For OpenAI, you have to use the Enterprise plan at API pricing in order for them not to train on your data.
Source: https://chatgpt.com/codex/pricing/?type=team
Yes, my comment only applies to Claude - I have no knowledge of OpenAI policy.
I think the risk of not doing is more existential than doing so and getting caught. Wouldn’t you agree?
Edit: And the point of the poster is they have already demonstrated a track record of lying and misconduct, so how can you trust their word now? What have they done to show you they have taken responsibility for past actions and changed?
lmao, wasn't xAI caught doing this recently? moreover at least moonshot is being honest about it.

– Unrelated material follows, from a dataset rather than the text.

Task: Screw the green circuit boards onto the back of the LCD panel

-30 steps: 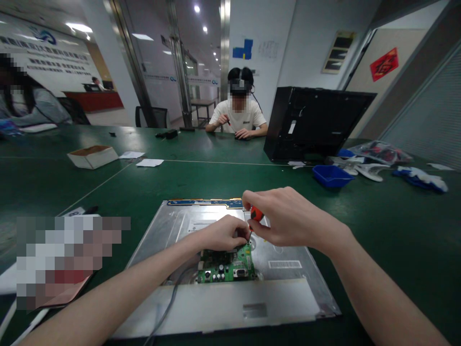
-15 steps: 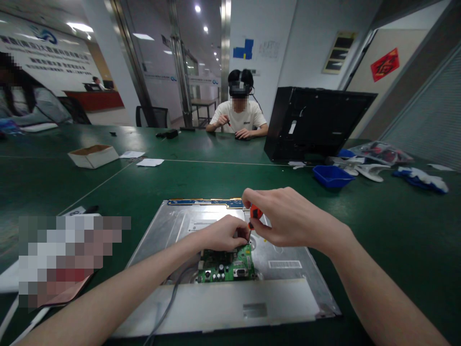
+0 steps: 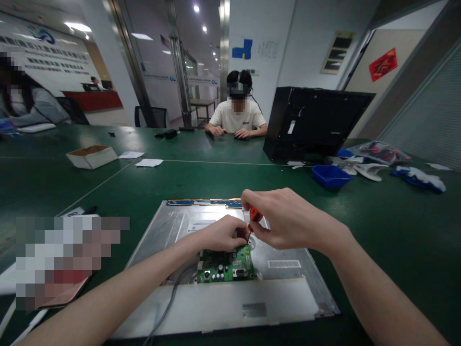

they train on your requests by paraphrasing them (which means rewriting them but keeping all the saliency) and removing their association with you
i don't know why this is so controversial, their terms are written to perfectly fit this training regime
if you are using bedrock, until very recently, they didn't see your requests and could not paraphrase. but too many people were using bedrock for too much stuff they wanted to see. so that's why the terms for bedrock changed for fable 5. this was the core of the palantir / defense dept drama with anthropic.
Anthropic constantly uses dark patterns to steal training data from customers (like the “how is claude doing” spam, data retention loosening when the safeguards false positive, etc).
How is that a dark pattern? What is the light pattern for getting feedback from users?
There are multiple ways to use feedback. Personally I would often be fine with actual human reading my feedback, taking in account the points I made and evaluating how it should affect their feature development and future roadmap.
Now what I would expect AI companies to do is to take things which were submitted as feedback and pretty much adding to training:
"Do more of this: <copy of the whole response which was flagged as good in feedback>"
"Do less of this: <copy of the whole response which was flagged as bad in feedback>"
It's paraphrased, but the point is that they will most likely use it more-or-less as-is and thus whatever is in there will be part of the model's training set rather than someone picking up the parts from response that are important and only including them (which happens with traditional feedback).